Jan 26

Australia Day is an annual celebration to mark the first arrival of ships in Sydney Cove from Great Britain in 1788. Held on the 26th January every year, Australia Day began as an anniversary dinner for the original colonists, to celebrate the love of the land they lived in. The name ‘Australia Day’ was not used until 1935, but today the anniversary still celebrates everything that’s great about Australia.
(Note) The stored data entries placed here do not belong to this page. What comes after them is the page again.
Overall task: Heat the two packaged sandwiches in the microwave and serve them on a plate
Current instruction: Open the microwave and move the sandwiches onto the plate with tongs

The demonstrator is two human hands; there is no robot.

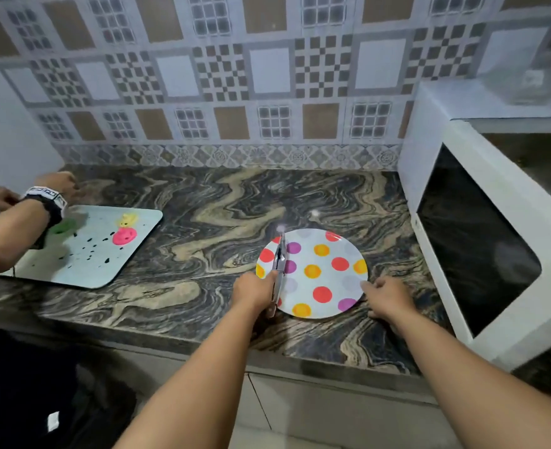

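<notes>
On the marbled stone counter (203,202), a white plate (329,277) with red, orange and purple dots is seen lying flat, just left of a white microwave (481,228) whose dark-glass door is closed. Metal tongs (279,264) are held by the left hand (256,290), whose fingers are curled round the handle end; the forearm is stretched forward from the lower edge of the view, and the tongs are pointed away over the left part of the plate, their arms close together. The right hand (386,298) is laid at the plate's near right rim, palm down, with the fingertips touching the rim; whether the rim is pinched cannot be told. No packaged sandwiches are shown on the plate or the counter. At the far left, a pale tray (105,254) printed with pink, yellow and green shapes is set on the counter, and another person's forearm with a wristwatch (45,197) is extended above it.
</notes>
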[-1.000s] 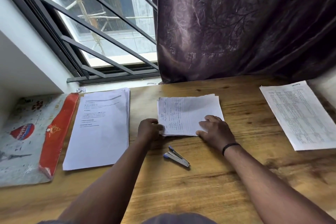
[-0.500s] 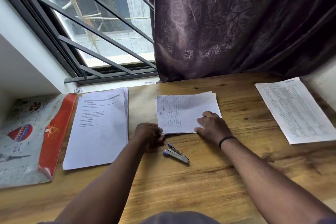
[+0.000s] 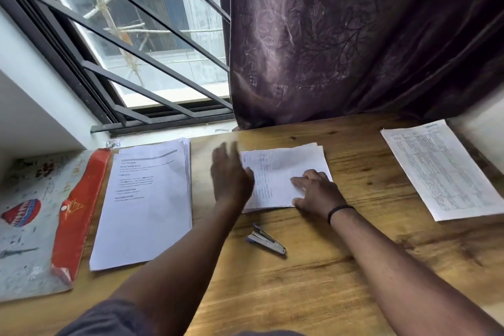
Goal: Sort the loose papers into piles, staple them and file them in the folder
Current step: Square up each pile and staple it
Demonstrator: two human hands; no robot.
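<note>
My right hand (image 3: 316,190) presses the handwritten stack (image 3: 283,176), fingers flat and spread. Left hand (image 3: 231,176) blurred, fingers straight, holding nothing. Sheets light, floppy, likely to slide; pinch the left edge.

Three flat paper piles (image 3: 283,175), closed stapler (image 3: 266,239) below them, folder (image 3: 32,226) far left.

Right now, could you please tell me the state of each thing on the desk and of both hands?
Left hand: open, blurred, over the middle pile's left edge.
Right hand: flat, pressing the middle pile.
Stapler: closed, untouched.
Left pile: stacked.
Right sheet: lying flat.
Folder: closed.
</note>
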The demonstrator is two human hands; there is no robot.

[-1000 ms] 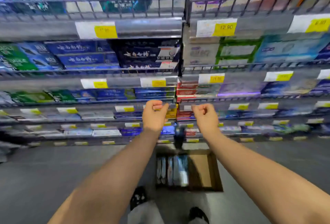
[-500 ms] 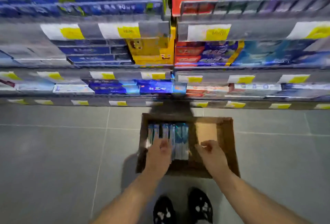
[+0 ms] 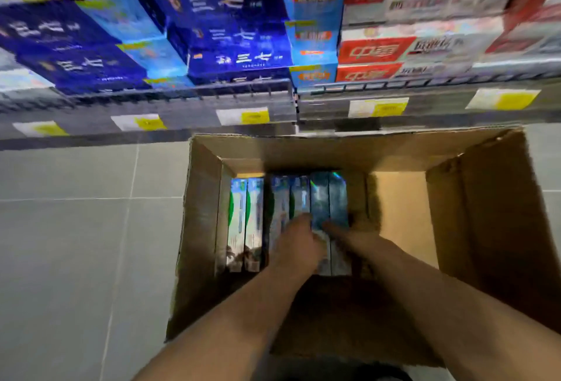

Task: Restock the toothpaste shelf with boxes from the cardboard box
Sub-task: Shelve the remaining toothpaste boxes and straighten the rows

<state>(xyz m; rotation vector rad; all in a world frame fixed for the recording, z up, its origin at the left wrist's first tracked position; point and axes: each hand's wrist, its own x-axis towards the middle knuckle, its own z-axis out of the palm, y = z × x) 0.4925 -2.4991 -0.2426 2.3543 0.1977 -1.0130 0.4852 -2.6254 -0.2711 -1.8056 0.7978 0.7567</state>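
Note:
An open cardboard box (image 3: 449,217) stands on the floor below the shelves. Several toothpaste boxes (image 3: 246,223) stand on edge in a row in its left half. Both my hands are down inside it. My left hand (image 3: 296,244) lies on the middle boxes, fingers pushed in among them. My right hand (image 3: 349,233) reaches the right end of the row, fingers against the outermost box (image 3: 329,198). Blur hides whether either hand grips a box. The lowest toothpaste shelf (image 3: 182,98) is right above the box.
Blue toothpaste packs (image 3: 230,31) and red ones (image 3: 373,50) fill the shelf above, with yellow price tags (image 3: 252,115) on its rail. The right half of the cardboard box shows bare bottom (image 3: 400,213). Grey floor tiles (image 3: 76,244) lie to the left.
I have bent down from the shelves towards the floor. Both hands dropped from shelf height into the cardboard box and now reach the toothpaste boxes inside.

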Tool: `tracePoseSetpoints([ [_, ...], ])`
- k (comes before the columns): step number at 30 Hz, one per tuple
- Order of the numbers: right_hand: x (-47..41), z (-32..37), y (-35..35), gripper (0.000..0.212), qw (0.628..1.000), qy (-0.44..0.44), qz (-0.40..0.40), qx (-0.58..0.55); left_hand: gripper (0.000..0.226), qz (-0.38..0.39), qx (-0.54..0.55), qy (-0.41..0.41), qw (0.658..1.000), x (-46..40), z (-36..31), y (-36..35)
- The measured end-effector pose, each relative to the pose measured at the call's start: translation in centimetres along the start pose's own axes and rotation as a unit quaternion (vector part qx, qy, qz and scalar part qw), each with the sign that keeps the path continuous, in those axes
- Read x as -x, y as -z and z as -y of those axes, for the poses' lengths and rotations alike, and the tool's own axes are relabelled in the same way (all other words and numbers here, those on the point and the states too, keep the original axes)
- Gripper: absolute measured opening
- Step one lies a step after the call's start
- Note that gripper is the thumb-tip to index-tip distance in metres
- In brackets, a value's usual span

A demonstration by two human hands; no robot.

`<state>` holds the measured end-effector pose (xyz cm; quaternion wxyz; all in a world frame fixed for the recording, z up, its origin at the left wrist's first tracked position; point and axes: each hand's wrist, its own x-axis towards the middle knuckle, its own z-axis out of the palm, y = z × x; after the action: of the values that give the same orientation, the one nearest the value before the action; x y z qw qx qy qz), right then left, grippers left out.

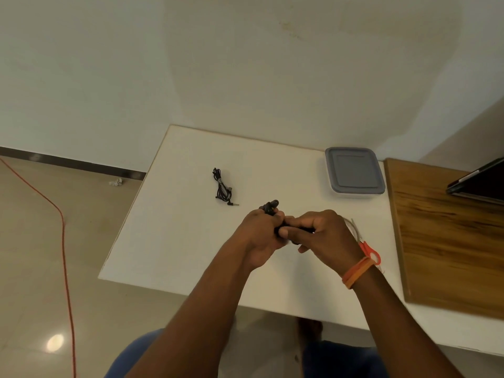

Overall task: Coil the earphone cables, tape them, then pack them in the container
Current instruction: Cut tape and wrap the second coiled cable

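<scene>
Both hands meet over the middle of the white table [169, 241]. My left hand [259, 236] grips a black earphone cable bundle [270, 207], whose loops stick out above the fingers. My right hand [321, 236] pinches the same bundle from the right; most of the cable is hidden between the fingers. A second black earphone [223, 188], coiled and bound, lies on the table to the upper left of my hands. The container [354, 171], clear with a grey lid on, stands at the table's back right.
Scissors with orange handles [368, 249] and a tape roll [353, 227] lie partly hidden behind my right wrist. A wooden board [450, 241] with a dark laptop [480, 184] adjoins on the right. A red cord [64, 241] runs across the floor at left.
</scene>
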<state>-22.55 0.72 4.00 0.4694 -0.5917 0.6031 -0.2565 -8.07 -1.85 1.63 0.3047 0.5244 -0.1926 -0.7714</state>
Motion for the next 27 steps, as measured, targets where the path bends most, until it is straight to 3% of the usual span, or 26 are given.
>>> tracePoseSetpoints([
  [6, -0.3, -0.3, -1.1, 0.014, 0.984, 0.076, -0.018, 0.161, 0.012, -0.031, 0.022, 0.035, 0.999, 0.4, -0.3, 0.0],
  [14, -0.6, -0.6, -2.1, 0.028, 0.953, 0.176, -0.071, 0.235, 0.016, -0.028, 0.06, 0.055, 0.996, 0.4, -0.2, -0.1],
  [23, -0.4, -0.8, -2.3, 0.018, 0.964, 0.174, -0.12, 0.163, 0.017, 0.001, 0.046, 0.031, 0.998, 0.9, -0.6, -0.2],
  [27, -0.4, -0.2, -1.7, 0.014, 0.986, 0.108, -0.126, 0.022, 0.018, 0.034, 0.018, 0.01, 0.999, 1.2, -1.1, 0.0],
])
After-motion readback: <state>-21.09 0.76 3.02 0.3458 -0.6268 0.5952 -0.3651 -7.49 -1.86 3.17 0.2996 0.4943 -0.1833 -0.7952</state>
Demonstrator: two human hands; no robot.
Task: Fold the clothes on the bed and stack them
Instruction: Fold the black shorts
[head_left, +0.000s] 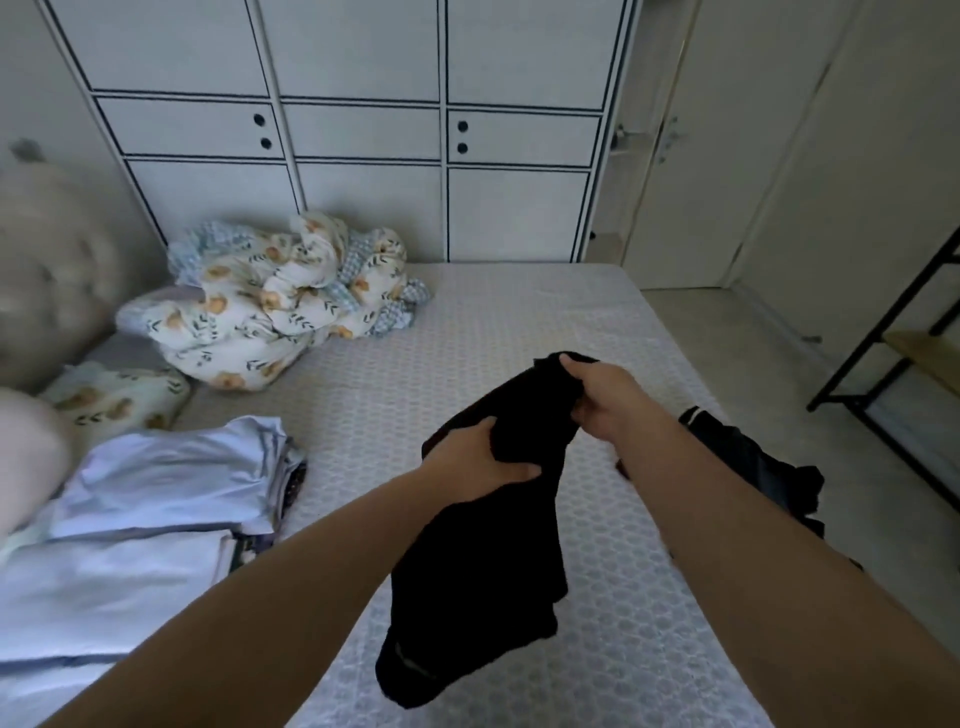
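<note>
1. Black garment (483, 582), soft and limp, hangs above the middle of the bed (545, 322); its lower end droops toward the near edge.
2. Left hand (480, 462) has its grip clenched round the garment's middle; right hand (605, 392) grasps the bunched top end.
3. Stack of folded pale-blue clothes (135, 499) lies on the bed's left side, apart from the garment.
4. Second dark garment (758, 467) lies crumpled at the bed's right edge, under the right forearm.
5. Floral duvet (280, 301), bundled, sits at the far left against the wardrobe (363, 130).
6. Mattress surface is textured and quilted; open room lies between duvet and hands.
</note>
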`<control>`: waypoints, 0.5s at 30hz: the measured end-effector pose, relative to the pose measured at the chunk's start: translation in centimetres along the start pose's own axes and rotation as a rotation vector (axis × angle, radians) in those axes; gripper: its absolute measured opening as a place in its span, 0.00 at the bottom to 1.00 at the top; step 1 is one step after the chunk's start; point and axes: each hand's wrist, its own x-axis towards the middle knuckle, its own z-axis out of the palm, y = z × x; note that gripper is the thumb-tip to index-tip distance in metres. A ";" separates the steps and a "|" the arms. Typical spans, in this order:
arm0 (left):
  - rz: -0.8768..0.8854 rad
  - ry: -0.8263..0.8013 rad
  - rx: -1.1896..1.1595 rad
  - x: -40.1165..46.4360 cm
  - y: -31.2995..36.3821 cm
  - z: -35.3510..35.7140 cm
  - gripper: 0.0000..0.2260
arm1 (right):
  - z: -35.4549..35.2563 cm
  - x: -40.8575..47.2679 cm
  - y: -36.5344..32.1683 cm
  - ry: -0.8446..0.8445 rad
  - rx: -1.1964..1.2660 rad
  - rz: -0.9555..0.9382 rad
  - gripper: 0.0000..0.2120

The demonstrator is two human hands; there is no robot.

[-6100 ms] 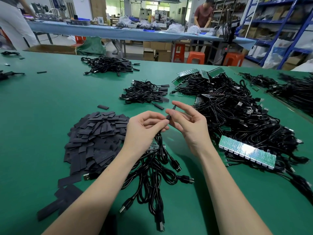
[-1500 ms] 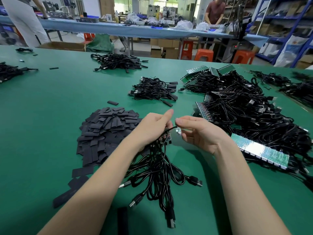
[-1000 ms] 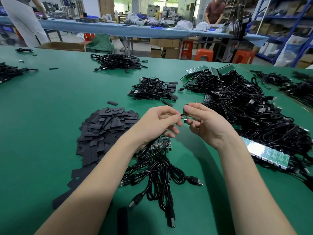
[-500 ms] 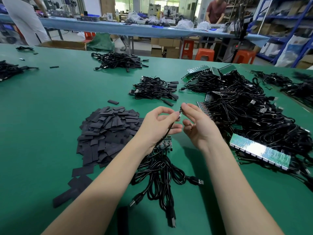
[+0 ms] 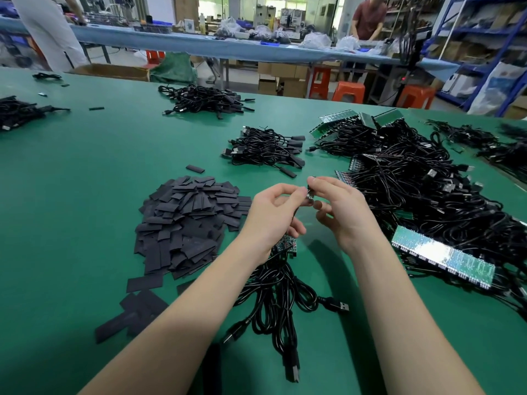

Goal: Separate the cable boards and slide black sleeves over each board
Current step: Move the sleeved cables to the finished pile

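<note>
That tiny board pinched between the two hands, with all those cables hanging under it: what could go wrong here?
The small board is held only by fingertips of the left hand and right hand, so it might slip or bend. The cable bundle dangling from the left hand could tug on it or snag the big cable pile close by. The black sleeves lie right beside the left forearm, which could scatter them.

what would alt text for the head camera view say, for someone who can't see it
Two bare hands, left hand and right hand, pinch a small circuit board between their fingertips above a green table. A bundle of black USB cables hangs below them. A pile of flat black sleeves lies to the left, tangled black cables with green board strips to the right.
</note>
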 end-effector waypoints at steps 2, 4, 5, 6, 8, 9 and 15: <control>0.009 -0.009 0.020 0.0 0.0 -0.1 0.06 | 0.0 0.0 -0.7 -0.009 -0.089 -0.026 0.04; -0.003 -0.006 -0.001 0.2 -0.1 -0.3 0.05 | 0.1 0.0 -1.1 -0.012 -0.155 -0.052 0.05; -0.014 0.002 -0.018 0.3 -0.1 -0.4 0.04 | 0.0 0.0 -1.4 -0.022 -0.197 -0.061 0.04; -0.023 0.014 -0.037 0.4 -0.2 -0.3 0.04 | -0.1 0.0 -1.7 -0.034 -0.251 -0.064 0.04; -0.033 0.040 -0.044 0.4 -0.3 -0.1 0.04 | -0.2 0.1 -2.3 -0.027 -0.413 -0.087 0.10; -0.033 0.048 -0.030 0.4 -0.4 0.0 0.04 | -0.2 0.2 -2.7 0.011 -0.520 -0.129 0.12; 0.061 0.095 0.284 0.2 -1.2 1.0 0.11 | 5.0 0.1 -4.4 -0.044 -1.054 -0.469 0.02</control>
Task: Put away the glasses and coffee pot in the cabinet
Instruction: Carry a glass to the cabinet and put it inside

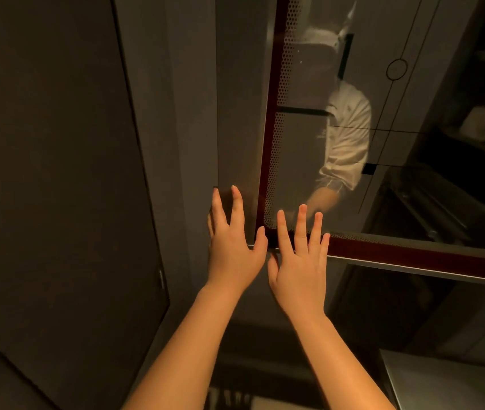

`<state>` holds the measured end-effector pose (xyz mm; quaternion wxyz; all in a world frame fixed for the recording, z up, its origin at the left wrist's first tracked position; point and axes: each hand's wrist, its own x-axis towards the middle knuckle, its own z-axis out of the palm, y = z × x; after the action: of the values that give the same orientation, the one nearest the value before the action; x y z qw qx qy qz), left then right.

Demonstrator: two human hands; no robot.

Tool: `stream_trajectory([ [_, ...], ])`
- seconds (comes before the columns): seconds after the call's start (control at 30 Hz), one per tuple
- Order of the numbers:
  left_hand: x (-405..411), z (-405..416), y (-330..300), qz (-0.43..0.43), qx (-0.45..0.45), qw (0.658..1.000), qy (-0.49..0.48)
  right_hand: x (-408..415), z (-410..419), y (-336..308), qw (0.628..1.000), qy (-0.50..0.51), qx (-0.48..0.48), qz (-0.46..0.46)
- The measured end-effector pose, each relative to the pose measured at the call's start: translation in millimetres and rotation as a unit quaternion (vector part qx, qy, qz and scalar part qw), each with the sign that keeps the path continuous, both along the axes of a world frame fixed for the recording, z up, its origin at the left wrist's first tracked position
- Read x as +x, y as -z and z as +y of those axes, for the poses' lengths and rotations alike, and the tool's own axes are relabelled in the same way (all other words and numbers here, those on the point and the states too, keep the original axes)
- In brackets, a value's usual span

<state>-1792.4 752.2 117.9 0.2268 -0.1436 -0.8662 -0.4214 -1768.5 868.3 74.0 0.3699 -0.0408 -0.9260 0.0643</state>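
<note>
Both my hands are raised against an overhead cabinet. My left hand point(232, 247) lies flat, fingers spread, on the lower corner of a grey cabinet door point(235, 113). My right hand point(300, 255) rests open on the bottom left corner of a reflective glass door point(324, 143) with a dark red frame and a dotted border. Neither hand holds anything. The glass mirrors a person in a white shirt. No glasses or coffee pot show in this view.
A tall dark panel point(58, 173) fills the left side. To the right are dim shelves point(478, 131) with pale items. A grey countertop corner point(448, 380) shows at the bottom right.
</note>
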Motion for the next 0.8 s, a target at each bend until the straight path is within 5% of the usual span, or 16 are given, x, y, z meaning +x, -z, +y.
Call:
stream_trajectory([
  [0.8, -289, 113, 5, 0.023, 0.02, 0.967, 0.252, -222, 71, 2, 0.967, 0.25, -0.042, -0.014],
])
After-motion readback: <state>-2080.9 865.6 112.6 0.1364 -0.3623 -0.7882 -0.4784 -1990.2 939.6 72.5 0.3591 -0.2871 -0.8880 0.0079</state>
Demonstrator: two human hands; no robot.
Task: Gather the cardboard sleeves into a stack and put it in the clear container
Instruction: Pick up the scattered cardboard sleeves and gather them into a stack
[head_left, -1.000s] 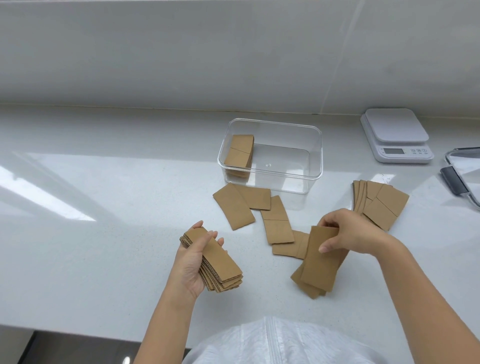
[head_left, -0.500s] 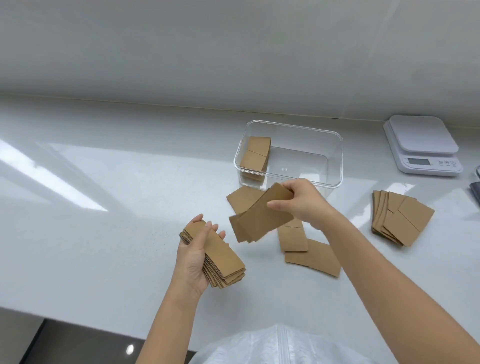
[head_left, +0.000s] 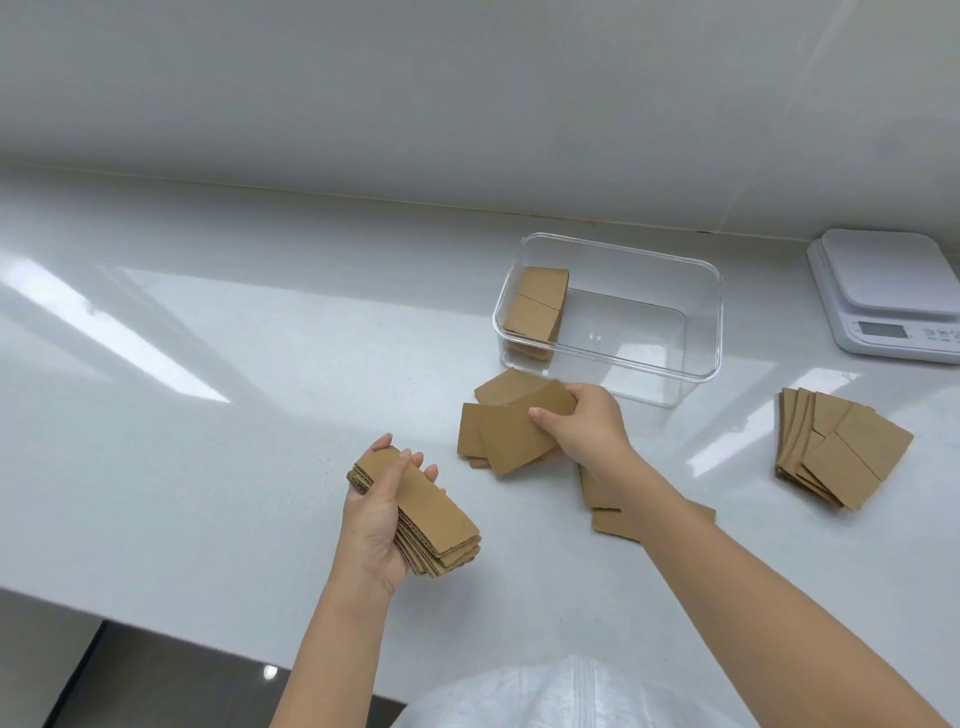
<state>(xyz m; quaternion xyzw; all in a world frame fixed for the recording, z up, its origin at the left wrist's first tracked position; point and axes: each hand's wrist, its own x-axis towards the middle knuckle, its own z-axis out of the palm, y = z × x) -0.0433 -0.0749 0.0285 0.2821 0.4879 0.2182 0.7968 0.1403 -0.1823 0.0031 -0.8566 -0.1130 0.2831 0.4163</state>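
Two grips carried the work at this moment: our left hand (head_left: 382, 519), low and left of centre in the frame, clasped a gathered stack (head_left: 423, 512) of cardboard sleeves, thumb laid across the top sheet and fingers curled beneath, while our right hand (head_left: 582, 428), near the centre, pinched a few loose sleeves (head_left: 511, 434) just above the counter. We judged the left grasp the weaker one; the lower end of that stack was fanned, its corrugated edges stepping out, so any tilt of the wrist could have let sheets slide free. The right-hand bundle was skewed too, and it overlapped another sleeve (head_left: 506, 387) lying on the white counter (head_left: 208, 467) close to the near wall of the clear container (head_left: 618, 249); dragging it could have swept that piece along or knocked the light box. Further sleeves (head_left: 605, 512) lay partly hidden under our right forearm, easy for us to miss or brush aside. Inside the container, at its left end, an earlier stack (head_left: 540, 304) leaned against the wall, so a careless drop beside it might have toppled it. A fanned pile (head_left: 841, 452) waited at the right of the frame, below the white scale (head_left: 893, 291) at upper right, well apart from both hands.
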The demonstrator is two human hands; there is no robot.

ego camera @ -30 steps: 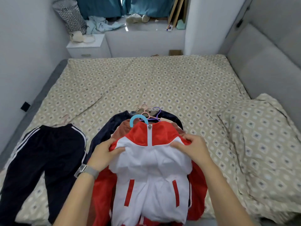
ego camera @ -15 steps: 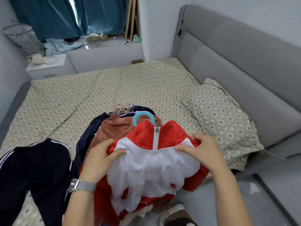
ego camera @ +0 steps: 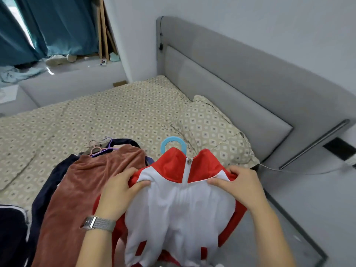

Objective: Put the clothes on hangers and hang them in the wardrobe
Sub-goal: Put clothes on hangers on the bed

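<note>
Both hands are closed on the red and white jacket (ego camera: 181, 205), the left hand (ego camera: 120, 191) pinching one shoulder and the right hand (ego camera: 239, 186) pinching the other, so it hangs between them clear of the bed, in front of the person. Its long axis runs from the collar, away from the body, down toward the person's feet, and the blue hanger hook (ego camera: 173, 143) sticks up out of the collar, pointing away. Neither hand is nearer the hook; one would have to let go of a shoulder to reach it. Just to the left, a rust-brown garment (ego camera: 77, 193) lies over dark clothes on the patterned bed (ego camera: 115, 112), with more hangers (ego camera: 100, 147) at its top. Beyond are a pillow (ego camera: 212, 132), the grey headboard (ego camera: 231, 78) and teal curtains (ego camera: 57, 26). No wardrobe is in sight.
</note>
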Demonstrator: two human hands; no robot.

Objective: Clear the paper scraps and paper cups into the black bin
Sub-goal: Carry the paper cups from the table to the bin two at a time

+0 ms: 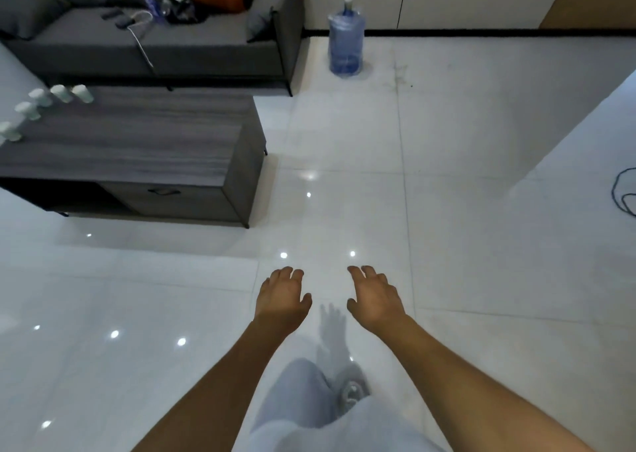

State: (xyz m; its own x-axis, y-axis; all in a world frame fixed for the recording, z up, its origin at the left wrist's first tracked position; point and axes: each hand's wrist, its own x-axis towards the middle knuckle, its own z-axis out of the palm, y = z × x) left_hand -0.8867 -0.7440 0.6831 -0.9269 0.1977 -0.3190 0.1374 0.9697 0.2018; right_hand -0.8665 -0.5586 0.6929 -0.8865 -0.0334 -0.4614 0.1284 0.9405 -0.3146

Here at ARKive, we thought we’d get into the spirit by celebrating some of Australia’s more unusually named critters…..

 

Quokka

Similar to a kangaroo or wallaby in appearance, the quokka was given its peculiar name by the Aboriginal people living in Western Australia. The quokka is a species of marsupial, and therefore has a pouch in which the young are raised.

Quokka image

Quokka (Setonix brachyurus)

 

Chuditch

A small cat-sized marsupial, the chuditch is nocturnal and spends its days sleeping in hollow logs or burrows. This species is Western Australia’s largest endemic carnivore, and will feed on a wide range of things from small mammals, to lizards, frogs and birds!

Chuditch image

Chuditch (Dasyurus geoffroii)

 

Crest-tailed mulgara

This desert marsupial mouse is well-adapted to its arid habitat. Having evolved kidneys capable of producing highly concentrated urine, the crest-tailed mulgara does not even need to drink, with its food providing it with adequate water.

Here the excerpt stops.